YOUR INSTRUCTIONS ▸ Reproduce all records exactly.

Saved data entries
- - - -

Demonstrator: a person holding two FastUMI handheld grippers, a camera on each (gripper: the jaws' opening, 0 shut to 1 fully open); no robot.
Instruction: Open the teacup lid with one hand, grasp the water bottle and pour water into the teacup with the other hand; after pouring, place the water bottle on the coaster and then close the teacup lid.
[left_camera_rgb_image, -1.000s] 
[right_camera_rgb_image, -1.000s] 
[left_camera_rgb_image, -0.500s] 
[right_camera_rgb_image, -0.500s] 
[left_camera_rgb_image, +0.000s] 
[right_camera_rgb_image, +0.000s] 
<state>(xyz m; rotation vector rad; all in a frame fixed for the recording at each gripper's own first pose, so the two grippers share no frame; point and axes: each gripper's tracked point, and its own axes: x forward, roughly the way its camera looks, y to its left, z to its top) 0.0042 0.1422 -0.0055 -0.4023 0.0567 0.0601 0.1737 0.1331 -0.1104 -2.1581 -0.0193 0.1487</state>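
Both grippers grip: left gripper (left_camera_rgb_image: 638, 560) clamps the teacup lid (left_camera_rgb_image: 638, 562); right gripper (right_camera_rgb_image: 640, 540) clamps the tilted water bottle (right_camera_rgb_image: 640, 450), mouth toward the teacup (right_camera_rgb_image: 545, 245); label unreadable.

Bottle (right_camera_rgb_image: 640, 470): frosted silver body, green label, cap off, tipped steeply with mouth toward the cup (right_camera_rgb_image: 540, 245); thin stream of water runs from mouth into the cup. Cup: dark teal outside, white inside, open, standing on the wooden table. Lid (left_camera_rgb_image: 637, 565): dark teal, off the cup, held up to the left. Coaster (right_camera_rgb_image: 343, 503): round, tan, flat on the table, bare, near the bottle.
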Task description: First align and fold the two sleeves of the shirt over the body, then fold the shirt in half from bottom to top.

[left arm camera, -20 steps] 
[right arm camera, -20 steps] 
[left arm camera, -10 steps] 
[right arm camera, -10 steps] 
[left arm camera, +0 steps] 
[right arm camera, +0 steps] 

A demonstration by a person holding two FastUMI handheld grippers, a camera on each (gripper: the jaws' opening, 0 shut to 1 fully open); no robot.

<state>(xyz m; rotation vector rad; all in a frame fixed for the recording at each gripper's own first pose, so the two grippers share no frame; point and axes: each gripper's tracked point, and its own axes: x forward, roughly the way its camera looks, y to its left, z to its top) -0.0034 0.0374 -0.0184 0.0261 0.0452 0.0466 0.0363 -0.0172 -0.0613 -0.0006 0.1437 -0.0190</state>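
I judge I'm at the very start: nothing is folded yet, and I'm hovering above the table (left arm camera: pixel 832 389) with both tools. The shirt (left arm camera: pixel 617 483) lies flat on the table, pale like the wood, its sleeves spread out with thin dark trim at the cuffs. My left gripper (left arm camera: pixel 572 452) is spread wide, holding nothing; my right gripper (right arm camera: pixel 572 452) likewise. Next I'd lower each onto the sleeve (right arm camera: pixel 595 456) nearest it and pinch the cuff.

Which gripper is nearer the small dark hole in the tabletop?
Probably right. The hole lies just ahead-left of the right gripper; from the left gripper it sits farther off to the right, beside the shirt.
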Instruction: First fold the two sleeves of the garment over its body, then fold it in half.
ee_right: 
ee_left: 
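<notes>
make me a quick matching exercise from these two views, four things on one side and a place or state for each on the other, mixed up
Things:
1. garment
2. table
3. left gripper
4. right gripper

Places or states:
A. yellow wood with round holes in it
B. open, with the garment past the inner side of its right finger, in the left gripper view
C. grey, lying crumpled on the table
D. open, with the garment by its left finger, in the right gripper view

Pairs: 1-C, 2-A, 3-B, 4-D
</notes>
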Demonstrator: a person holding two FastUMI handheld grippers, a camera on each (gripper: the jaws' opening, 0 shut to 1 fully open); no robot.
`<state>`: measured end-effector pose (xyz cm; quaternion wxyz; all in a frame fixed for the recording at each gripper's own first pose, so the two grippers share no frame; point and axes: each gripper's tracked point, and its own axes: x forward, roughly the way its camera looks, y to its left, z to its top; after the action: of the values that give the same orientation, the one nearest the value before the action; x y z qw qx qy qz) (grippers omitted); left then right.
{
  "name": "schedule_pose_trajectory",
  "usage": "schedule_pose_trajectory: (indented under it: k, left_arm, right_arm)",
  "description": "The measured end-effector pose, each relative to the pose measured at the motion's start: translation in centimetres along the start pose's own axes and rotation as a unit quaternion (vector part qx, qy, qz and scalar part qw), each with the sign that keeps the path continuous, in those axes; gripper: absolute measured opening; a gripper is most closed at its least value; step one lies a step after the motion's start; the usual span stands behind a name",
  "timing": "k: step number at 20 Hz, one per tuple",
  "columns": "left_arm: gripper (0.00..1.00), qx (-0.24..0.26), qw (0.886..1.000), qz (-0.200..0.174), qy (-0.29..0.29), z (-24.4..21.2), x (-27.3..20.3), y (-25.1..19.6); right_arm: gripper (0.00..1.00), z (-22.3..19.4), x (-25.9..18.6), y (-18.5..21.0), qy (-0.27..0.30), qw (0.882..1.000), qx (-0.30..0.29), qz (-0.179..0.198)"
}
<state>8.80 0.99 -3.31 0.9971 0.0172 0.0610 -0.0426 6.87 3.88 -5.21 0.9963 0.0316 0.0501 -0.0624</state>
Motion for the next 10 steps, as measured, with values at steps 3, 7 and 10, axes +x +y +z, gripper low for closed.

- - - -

TASK ANSWER ▸
Demonstrator: a person holding two FastUMI handheld grippers, a camera on each (gripper: the jaws' opening, 0 shut to 1 fully open); no robot.
Instruction: Open the teacup lid with one hand, grasp the water bottle and pour water into the teacup with the other hand; after pouring, place the water bottle on the coaster and then close the teacup lid.
[left_camera_rgb_image, -1.000s] 
[right_camera_rgb_image, -1.000s] 
[left_camera_rgb_image, -0.500s] 
[right_camera_rgb_image, -0.500s] 
[left_camera_rgb_image, +0.000s] 
[right_camera_rgb_image, +0.000s] 
<state>(xyz m; rotation vector rad; all in a frame fixed for the recording at each gripper's own first pose, so the two grippers share no frame; point and axes: each gripper's tracked point, and its own axes: x forward, roughly the way its camera looks, y to its left, z to its top) 0.0042 0.1422 -0.0055 -0.4023 0.0567 0.0601 0.1737 0.1331 -0.1104 -2.1581 -0.0193 0.1487</state>
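Both grippers grip: left gripper (left_camera_rgb_image: 638, 560) clamps the teacup lid (left_camera_rgb_image: 638, 562); right gripper (right_camera_rgb_image: 640, 540) clamps the tilted water bottle (right_camera_rgb_image: 640, 450), mouth toward the teacup (right_camera_rgb_image: 545, 245); label unreadable.

Bottle (right_camera_rgb_image: 640, 470): frosted silver body, green label, cap off, tipped steeply with mouth toward the cup (right_camera_rgb_image: 540, 245); thin stream of water runs from mouth into the cup. Cup: dark teal outside, white inside, open, standing on the wooden table. Lid (left_camera_rgb_image: 637, 565): dark teal, off the cup, held up to the left. Coaster (right_camera_rgb_image: 343, 503): round, tan, flat on the table, bare, near the bottle.
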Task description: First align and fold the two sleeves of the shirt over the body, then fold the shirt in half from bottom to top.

[left arm camera, -20 steps] 
[right arm camera, -20 steps] 
[left arm camera, -10 steps] 
[right arm camera, -10 steps] 
[left arm camera, +0 steps] 
[right arm camera, +0 steps] 

A demonstration by a person holding two FastUMI handheld grippers, a camera on each (gripper: the jaws' opening, 0 shut to 1 fully open); no robot.

<state>(xyz m; rotation vector rad; all in a frame fixed for the recording at each gripper's own first pose, so the two grippers share no frame; point and axes: each gripper's tracked point, and its own axes: x forward, roughly the way its camera looks, y to its left, z to its top) -0.0034 0.0374 -0.0184 0.0261 0.0452 0.0466 0.0363 -0.0172 -0.0613 -0.0006 0.1437 -0.0190</state>
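I judge I'm at the very start: nothing is folded yet, and I'm hovering above the table (left arm camera: pixel 832 389) with both tools. The shirt (left arm camera: pixel 617 483) lies flat on the table, pale like the wood, its sleeves spread out with thin dark trim at the cuffs. My left gripper (left arm camera: pixel 572 452) is spread wide, holding nothing; my right gripper (right arm camera: pixel 572 452) likewise. Next I'd lower each onto the sleeve (right arm camera: pixel 595 456) nearest it and pinch the cuff.

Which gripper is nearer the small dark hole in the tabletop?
Probably right. The hole lies just ahead-left of the right gripper; from the left gripper it sits farther off to the right, beside the shirt.
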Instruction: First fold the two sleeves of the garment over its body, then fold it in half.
ee_right: 
ee_left: 
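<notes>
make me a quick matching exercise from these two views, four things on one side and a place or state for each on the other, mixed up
Things:
1. garment
2. table
3. left gripper
4. right gripper

Places or states:
A. yellow wood with round holes in it
B. open, with the garment past the inner side of its right finger, in the left gripper view
C. grey, lying crumpled on the table
D. open, with the garment by its left finger, in the right gripper view

Pairs: 1-C, 2-A, 3-B, 4-D
</notes>
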Demonstrator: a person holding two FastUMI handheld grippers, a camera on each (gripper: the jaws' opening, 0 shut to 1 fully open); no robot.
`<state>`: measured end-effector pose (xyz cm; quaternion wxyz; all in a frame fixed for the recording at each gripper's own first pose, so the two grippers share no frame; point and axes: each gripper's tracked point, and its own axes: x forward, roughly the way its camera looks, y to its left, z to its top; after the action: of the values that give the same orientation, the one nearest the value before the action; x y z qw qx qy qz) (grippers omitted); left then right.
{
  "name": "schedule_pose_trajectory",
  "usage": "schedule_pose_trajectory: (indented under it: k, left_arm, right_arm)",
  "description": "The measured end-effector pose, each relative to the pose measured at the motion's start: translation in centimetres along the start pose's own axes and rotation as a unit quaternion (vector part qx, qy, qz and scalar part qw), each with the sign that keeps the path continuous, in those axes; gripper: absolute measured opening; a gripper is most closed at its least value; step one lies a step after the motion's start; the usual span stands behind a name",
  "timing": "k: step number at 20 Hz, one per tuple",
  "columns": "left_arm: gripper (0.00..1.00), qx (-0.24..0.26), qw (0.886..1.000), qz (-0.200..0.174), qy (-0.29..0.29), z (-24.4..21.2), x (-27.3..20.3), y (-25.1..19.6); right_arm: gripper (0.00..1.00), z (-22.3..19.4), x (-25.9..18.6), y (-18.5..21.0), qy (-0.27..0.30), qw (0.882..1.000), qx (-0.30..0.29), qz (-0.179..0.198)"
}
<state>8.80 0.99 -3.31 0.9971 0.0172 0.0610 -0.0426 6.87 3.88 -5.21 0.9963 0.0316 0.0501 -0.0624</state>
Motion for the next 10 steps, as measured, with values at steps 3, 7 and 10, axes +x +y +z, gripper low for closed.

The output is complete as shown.